White House Office of Public Engagement

Since 1974, the White House has had an Office of Public Liaison. On May 11, it was renamed the Office of Public Engagement. The President said, "This office will seek to engage as many Americans as possible in the difficult work of changing this country, through meetings and conversations with groups and individuals held in Washington and across the country.” The front page of the website quotes the president: "Our commitment to openness means more than simply informing the American people about how decisions are made. It means recognizing that government does not have all the answers, and that public officials need to draw on what citizens know."

This is an exciting development. All my work is premised on the belief that open-ended public discussions yield valuable and morally legitimate results that cannot be predicted in advance. I also believe that our most serious challenges require public work and that we are burdened by poor relationships between citizens and government and among citizens. So it will be very valuable to have diverse, constructive, open-ended conversations that involve the American people and the executive branch.

We know today how to organize such discussions. Practical tools and insights come from groups like AmericaSpeaks, the Kettering Foundation, Public Agenda, and Everyday Democracy; from the more flexible and pragmatic community organizing groups; from local governments that have engaged their own citizens effectively; from certain successful projects in federal agencies like EPA; from other countries, like Brazil and Uganda; and from the Obama Campaign's online tools.

So I salute this development. I do, however, see two risk that we outside the Administration should monitor and help with. First, there is the risk that an office named with the phrase "public engagement" could actually turn into a PR and persuasion office of the administration. That would be a blow, because it would cheapen an important concept. The Administration has a right to sell its proposals; but that is not "engagement."

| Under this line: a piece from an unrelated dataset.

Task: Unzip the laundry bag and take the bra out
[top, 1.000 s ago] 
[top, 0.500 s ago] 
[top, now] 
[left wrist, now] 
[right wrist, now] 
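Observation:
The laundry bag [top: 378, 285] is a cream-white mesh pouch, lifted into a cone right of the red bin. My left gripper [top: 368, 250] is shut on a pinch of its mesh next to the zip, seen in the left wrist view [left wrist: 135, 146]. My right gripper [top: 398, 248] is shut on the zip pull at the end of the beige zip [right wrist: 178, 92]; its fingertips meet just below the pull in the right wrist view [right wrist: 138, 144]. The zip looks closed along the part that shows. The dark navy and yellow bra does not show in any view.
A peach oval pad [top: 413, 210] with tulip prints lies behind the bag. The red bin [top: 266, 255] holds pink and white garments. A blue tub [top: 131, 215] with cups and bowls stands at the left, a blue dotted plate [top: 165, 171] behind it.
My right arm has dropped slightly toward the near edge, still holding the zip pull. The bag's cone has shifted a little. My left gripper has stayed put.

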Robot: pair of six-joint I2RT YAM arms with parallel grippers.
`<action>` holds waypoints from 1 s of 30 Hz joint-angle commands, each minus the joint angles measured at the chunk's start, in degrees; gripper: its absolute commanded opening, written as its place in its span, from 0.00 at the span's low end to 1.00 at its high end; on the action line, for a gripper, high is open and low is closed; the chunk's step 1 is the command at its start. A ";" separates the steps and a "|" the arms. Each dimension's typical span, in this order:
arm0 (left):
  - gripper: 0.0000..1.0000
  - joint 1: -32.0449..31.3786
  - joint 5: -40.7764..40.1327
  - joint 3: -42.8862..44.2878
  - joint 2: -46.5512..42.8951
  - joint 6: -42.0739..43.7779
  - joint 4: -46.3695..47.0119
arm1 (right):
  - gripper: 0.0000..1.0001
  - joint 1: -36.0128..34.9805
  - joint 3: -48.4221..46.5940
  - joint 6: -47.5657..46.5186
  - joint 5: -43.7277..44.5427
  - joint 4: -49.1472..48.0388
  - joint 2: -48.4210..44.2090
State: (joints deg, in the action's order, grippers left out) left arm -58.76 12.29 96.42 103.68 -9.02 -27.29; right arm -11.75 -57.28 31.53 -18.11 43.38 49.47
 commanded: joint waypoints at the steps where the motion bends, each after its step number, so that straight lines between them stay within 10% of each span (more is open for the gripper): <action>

Second, I fear a tendency to reduce "engagement" to two-way communication. The President talked about "the difficult work of changing this country." But the next sentence in the OPE press release glossed his comment thus:

I am skeptical that people (including me) are motivated to discuss issues--or are adequately informed about issues--if their only opportunity is to "offer stories" and "share views." We also need concrete opportunities to work on projects. Work is motivating and educating. Today, it may involve typing or talking rather than digging or cleaning, but it needs to feel like a direct contribution. That is why I would tie the public engagement function of the White House to the tangible work that Americans are doing with stimulus funds.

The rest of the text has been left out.